TASK TO COMPLETE - Could you return the entire listing below exactly as written?

DATA SEGMENT -
.....

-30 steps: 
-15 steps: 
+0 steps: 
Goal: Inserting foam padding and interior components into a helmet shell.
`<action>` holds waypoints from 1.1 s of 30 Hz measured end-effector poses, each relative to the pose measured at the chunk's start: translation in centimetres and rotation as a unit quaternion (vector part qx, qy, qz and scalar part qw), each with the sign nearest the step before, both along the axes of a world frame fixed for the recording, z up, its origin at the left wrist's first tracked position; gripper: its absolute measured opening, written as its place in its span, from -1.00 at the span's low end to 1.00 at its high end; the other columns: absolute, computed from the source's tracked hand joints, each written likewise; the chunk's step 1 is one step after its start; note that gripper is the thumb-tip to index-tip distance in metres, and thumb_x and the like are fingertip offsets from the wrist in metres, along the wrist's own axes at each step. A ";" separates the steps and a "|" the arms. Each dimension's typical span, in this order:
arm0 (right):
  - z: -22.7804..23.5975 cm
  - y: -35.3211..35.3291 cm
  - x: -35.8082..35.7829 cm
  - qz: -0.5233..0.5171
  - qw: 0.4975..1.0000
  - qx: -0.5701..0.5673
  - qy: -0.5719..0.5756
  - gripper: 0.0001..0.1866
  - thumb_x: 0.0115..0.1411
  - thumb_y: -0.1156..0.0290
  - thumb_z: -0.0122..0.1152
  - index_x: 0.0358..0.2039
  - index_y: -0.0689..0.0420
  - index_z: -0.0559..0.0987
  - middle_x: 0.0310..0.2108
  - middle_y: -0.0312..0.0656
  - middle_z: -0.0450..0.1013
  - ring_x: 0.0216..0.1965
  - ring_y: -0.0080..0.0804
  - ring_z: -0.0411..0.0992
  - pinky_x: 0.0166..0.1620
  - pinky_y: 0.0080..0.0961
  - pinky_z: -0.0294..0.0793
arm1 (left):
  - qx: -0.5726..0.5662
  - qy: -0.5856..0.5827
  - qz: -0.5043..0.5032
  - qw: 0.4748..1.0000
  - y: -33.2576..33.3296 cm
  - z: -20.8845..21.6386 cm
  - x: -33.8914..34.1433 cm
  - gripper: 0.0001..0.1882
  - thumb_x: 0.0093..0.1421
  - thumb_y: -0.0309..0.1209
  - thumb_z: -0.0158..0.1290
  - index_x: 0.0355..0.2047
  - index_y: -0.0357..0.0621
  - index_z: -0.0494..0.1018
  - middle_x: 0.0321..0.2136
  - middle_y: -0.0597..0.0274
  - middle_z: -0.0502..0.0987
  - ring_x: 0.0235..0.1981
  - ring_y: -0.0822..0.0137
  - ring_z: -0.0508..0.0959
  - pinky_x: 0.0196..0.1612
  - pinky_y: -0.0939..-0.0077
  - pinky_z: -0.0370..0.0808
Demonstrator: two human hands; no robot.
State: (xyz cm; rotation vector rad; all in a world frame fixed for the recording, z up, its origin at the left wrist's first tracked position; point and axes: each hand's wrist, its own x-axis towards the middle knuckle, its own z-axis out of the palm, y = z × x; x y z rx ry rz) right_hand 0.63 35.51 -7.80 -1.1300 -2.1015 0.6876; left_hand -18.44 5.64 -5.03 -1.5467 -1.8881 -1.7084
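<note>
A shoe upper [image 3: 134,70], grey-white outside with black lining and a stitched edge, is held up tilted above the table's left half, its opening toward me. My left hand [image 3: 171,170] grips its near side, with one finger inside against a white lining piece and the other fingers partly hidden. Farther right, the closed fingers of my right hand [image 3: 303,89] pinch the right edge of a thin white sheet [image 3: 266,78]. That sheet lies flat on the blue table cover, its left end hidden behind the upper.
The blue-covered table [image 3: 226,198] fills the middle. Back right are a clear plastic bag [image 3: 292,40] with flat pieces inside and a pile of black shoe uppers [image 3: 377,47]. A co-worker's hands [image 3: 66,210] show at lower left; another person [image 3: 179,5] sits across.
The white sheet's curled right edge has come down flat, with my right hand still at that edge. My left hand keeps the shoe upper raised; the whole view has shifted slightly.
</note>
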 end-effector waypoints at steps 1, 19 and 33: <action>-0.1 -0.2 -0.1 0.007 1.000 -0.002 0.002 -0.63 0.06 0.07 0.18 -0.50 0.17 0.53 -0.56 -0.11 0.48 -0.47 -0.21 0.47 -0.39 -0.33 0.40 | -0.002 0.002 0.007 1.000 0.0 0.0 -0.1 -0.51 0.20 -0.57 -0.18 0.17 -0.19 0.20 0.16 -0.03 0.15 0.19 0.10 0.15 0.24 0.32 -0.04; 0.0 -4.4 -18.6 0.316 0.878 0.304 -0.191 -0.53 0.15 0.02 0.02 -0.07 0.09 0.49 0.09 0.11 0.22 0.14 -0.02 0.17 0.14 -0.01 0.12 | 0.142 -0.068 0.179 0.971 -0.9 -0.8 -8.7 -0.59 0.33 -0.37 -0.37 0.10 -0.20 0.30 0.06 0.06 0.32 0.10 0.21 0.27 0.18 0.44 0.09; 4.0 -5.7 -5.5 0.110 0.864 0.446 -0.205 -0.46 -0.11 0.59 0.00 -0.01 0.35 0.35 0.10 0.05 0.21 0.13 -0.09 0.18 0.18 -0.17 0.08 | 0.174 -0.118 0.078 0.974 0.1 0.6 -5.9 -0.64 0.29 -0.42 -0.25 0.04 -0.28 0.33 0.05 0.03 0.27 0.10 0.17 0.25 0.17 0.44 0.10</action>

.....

ANSWER -
-30 steps: 
-15 steps: 
+0 steps: 
Goal: Inserting foam padding and interior components into a helmet shell.
`<action>` holds waypoints from 1.1 s of 30 Hz measured end-effector poses, each relative to the pose measured at the chunk's start: translation in centimetres and rotation as a unit quaternion (vector part qx, qy, qz and scalar part qw), each with the sign nearest the step before, both along the axes of a world frame fixed for the recording, z up, its origin at the left wrist's first tracked position; gripper: its absolute measured opening, written as its place in its span, from -1.00 at the span's low end to 1.00 at its high end; the other columns: absolute, computed from the source's tracked hand joints, each written likewise; the chunk's step 1 is one step after its start; note that gripper is the thumb-tip to index-tip distance in metres, and thumb_x and the like are fingertip offsets from the wrist in metres, along the wrist's own axes at each step. A ";" separates the steps and a "|" the arms. Each dimension's typical span, in this order:
arm0 (right):
  - z: -22.7804..23.5975 cm
  - y: -35.3211..35.3291 cm
  - x: -35.8082..35.7829 cm
  - qz: -0.5233..0.5171
  - qw: 0.4975..1.0000
  - qx: -0.5701..0.5673
  - qy: -0.5719..0.5756
  - gripper: 0.0001..0.1866
  - thumb_x: 0.0115..0.1411
  - thumb_y: -0.1156..0.0290
  - thumb_z: -0.0122..0.1152
  - index_x: 0.0358..0.2039
  - index_y: -0.0689..0.0420
  - index_z: -0.0559..0.0987
  - middle_x: 0.0310..0.2108
  - middle_y: -0.0312..0.0656
  - middle_z: -0.0450..0.1013
  - ring_x: 0.0216..0.1965
  - ring_y: -0.0080..0.0804
  - ring_z: -0.0411..0.0992
  - pinky_x: 0.0166..0.1620
  - pinky_y: 0.0080..0.0961
  - pinky_z: -0.0294..0.0793
arm1 (left):
  - qx: -0.5726..0.5662
  - qy: -0.5856..0.5827
  - qz: -0.5043..0.5032
  - qw: 0.4748..1.0000
  - y: -33.2576..33.3296 cm
  - z: -20.8845..21.6386 cm
  - x: -33.8914..34.1433 cm
  - gripper: 0.0001..0.1882
  - thumb_x: 0.0093..0.1421
  - thumb_y: -0.0309..0.1209
  - thumb_z: -0.0158..0.1290
  - index_x: 0.0355..0.2047
  - index_y: -0.0357..0.0621
  - index_z: -0.0494..0.1018
  - middle_x: 0.0321..0.2136
  - middle_y: -0.0597..0.0274
  - middle_z: -0.0502..0.0987
  - ring_x: 0.0235..0.1981
  - ring_y: -0.0822..0.0137
  - ring_z: -0.0508..0.0959
  - pinky_x: 0.0196..0.1612
  - pinky_y: -0.0939..-0.0077
  - pinky_z: -0.0370..0.0808
Demonstrator: two human hands; no robot.
State: (xyz cm; rotation vector rad; all in a world frame fixed for the recording, z up, its origin at the left wrist's first tracked position; point and axes: each hand's wrist, its own x-axis towards the middle knuckle, its own z-axis out of the palm, y = z × x; x y z rx ry rz) right_hand 0.63 35.51 -7.80 -1.1300 -2.1015 0.6876; left_hand -18.44 5.64 -5.03 -1.5467 -1.8881 -1.7084
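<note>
A shoe upper [image 3: 134,70], grey-white outside with black lining and a stitched edge, is held up tilted above the table's left half, its opening toward me. My left hand [image 3: 171,170] grips its near side, with one finger inside against a white lining piece and the other fingers partly hidden. Farther right, the closed fingers of my right hand [image 3: 303,89] pinch the right edge of a thin white sheet [image 3: 266,78]. That sheet lies flat on the blue table cover, its left end hidden behind the upper.
The blue-covered table [image 3: 226,198] fills the middle. Back right are a clear plastic bag [image 3: 292,40] with flat pieces inside and a pile of black shoe uppers [image 3: 377,47]. A co-worker's hands [image 3: 66,210] show at lower left; another person [image 3: 179,5] sits across.
The white sheet's curled right edge has come down flat, with my right hand still at that edge. My left hand keeps the shoe upper raised; the whole view has shifted slightly.
</note>
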 end-effector waypoints at steps 1, 19 and 33: <action>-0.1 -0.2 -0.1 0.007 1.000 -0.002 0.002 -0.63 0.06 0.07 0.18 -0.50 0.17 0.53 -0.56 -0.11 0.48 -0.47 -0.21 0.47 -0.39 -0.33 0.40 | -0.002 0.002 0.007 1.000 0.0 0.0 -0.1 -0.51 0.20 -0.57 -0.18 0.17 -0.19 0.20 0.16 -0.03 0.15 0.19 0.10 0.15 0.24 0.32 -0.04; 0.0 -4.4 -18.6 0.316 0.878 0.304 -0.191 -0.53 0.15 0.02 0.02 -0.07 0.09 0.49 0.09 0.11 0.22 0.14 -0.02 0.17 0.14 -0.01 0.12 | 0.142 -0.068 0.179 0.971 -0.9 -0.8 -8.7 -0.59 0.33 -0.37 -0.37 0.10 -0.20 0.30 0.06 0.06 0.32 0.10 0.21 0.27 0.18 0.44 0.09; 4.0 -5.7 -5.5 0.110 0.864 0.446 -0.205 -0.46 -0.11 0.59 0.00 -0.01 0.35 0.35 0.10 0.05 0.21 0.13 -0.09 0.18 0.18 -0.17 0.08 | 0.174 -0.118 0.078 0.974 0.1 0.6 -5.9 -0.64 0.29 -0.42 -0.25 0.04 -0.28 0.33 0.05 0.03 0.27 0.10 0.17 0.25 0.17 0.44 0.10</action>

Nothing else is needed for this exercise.